EXCERPTED DATA below:

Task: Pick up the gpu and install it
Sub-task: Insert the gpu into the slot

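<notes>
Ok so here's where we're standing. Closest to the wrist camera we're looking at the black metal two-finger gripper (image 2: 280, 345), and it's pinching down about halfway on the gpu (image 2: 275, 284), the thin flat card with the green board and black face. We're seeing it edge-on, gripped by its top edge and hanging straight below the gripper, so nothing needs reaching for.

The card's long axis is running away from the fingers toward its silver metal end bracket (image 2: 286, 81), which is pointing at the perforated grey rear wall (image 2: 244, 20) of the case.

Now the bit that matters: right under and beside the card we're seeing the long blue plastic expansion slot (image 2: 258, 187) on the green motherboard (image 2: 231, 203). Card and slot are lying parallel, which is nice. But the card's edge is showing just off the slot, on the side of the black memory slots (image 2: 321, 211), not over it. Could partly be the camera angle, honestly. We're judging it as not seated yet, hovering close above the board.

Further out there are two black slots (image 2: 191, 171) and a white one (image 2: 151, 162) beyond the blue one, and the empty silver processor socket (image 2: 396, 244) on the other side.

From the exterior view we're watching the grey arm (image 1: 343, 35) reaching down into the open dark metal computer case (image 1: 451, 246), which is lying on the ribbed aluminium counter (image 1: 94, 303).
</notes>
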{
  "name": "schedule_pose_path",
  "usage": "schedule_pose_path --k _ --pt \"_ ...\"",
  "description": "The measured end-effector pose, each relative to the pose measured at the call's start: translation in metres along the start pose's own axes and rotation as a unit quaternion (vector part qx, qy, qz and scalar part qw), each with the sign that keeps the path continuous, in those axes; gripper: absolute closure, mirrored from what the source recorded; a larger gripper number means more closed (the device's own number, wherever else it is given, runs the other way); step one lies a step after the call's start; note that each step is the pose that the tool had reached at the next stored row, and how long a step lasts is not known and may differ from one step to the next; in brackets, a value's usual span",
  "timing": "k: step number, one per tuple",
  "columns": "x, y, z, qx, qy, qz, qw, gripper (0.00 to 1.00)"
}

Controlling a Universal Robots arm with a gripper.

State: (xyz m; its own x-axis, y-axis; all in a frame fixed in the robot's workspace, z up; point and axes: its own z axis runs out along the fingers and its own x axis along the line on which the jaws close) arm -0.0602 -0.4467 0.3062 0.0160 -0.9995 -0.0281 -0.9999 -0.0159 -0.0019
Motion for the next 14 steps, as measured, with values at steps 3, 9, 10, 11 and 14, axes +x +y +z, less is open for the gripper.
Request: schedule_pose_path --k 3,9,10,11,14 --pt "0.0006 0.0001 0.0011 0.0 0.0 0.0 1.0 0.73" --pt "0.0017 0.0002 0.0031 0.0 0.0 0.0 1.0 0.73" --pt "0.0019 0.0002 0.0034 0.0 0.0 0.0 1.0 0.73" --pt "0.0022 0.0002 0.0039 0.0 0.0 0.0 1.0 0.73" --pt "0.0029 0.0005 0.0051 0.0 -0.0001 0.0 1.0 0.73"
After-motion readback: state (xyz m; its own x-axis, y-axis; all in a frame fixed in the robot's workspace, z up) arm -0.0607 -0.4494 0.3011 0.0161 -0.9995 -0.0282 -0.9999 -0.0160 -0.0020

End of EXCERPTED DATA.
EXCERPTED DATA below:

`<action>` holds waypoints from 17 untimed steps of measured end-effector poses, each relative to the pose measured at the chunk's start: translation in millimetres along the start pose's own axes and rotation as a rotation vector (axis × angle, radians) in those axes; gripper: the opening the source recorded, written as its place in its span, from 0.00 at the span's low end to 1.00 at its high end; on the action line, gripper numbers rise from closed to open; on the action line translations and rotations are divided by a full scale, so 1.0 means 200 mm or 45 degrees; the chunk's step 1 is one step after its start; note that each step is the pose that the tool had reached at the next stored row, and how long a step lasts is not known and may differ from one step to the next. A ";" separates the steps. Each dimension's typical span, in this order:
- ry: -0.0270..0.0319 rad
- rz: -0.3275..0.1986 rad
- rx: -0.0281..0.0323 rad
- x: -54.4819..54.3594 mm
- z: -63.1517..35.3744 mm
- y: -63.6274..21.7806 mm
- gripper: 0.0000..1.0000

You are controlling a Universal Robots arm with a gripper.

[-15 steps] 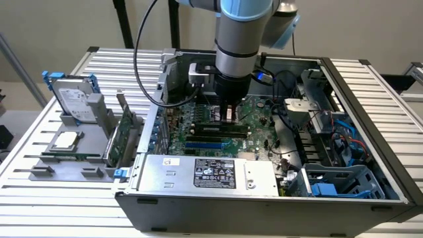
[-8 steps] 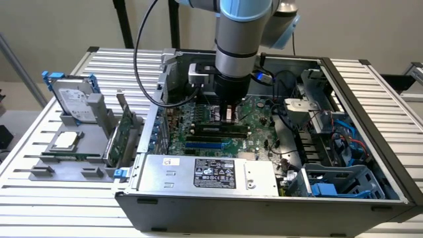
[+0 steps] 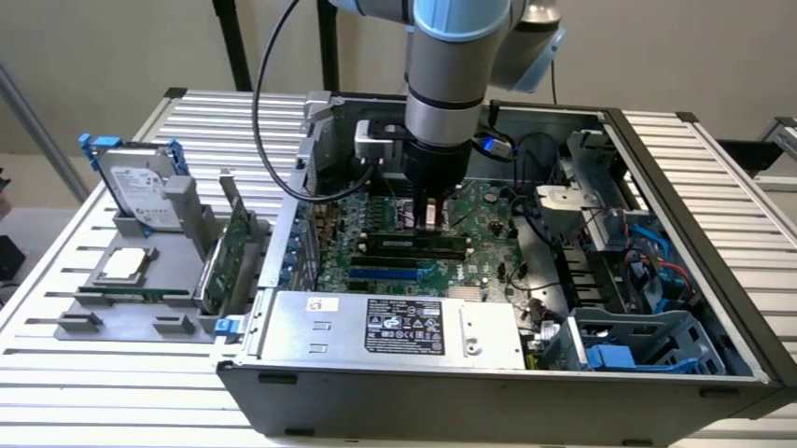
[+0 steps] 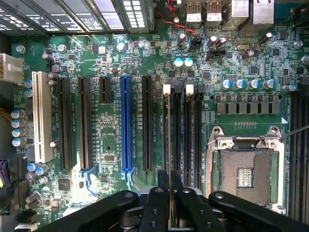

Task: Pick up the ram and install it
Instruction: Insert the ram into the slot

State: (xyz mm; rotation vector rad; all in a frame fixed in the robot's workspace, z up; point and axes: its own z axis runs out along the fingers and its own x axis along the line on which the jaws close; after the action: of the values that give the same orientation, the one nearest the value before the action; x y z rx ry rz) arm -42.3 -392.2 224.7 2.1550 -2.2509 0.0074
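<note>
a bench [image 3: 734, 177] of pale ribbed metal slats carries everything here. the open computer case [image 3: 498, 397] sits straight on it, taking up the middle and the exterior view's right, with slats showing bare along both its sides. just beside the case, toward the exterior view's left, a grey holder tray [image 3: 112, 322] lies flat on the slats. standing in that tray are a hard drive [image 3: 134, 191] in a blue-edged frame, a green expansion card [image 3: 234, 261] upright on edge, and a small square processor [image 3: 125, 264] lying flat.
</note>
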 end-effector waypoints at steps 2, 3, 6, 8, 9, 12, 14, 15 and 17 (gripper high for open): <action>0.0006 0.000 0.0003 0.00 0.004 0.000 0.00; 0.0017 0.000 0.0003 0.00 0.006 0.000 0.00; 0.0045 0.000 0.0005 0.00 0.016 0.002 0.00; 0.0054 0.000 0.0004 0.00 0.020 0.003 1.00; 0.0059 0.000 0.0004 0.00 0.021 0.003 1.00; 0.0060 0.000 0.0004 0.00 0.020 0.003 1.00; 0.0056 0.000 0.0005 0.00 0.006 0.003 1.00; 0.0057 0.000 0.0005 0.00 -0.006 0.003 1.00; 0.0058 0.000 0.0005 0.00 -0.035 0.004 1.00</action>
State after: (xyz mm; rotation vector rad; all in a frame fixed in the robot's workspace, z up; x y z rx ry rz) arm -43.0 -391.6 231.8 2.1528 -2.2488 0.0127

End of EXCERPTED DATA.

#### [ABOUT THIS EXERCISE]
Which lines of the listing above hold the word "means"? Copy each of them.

#### [REPLY TO THE TASK]
  "description": "The measured end-effector pose, each relative to the pose measured at the call's start: translation in metres along the start pose's own axes and rotation as a unit quaternion (vector part qx, qy, qz and scalar part qw), each with the sign that keeps the path continuous, in those axes; gripper: absolute closure, mirrored from what the source recorded; a larger gripper number means more closed (the device's own number, wherever else it is given, runs the other way); step one lies a step after the call's start; note that each step is the pose that the tool had reached at the next stored row, and how long a step lasts is not known and may differ from one step to the next; in brackets, a value's usual span",
`<action>` holds waypoints from 17 untimed steps of measured end-effector poses, each relative to the pose measured at the chunk's start: translation in millimetres along the start pose's own axes and rotation as a rotation vector (axis × angle, radians) in those axes; gripper: the opening the source recorded, written as its place in its span, from 0.00 at the span's low end to 1.00 at its high end; on the action line, gripper numbers rise from closed to open; on the action line translations and rotations are divided by a full scale, so 1.0 means 200 mm or 45 degrees; the chunk's step 1 is one step after its start; note that each step is the pose that the tool had reached at the next stored row, and how long a step lasts is not known and may differ from one step to the next. A ";" separates the steps. Each dimension's typical span, in this order:

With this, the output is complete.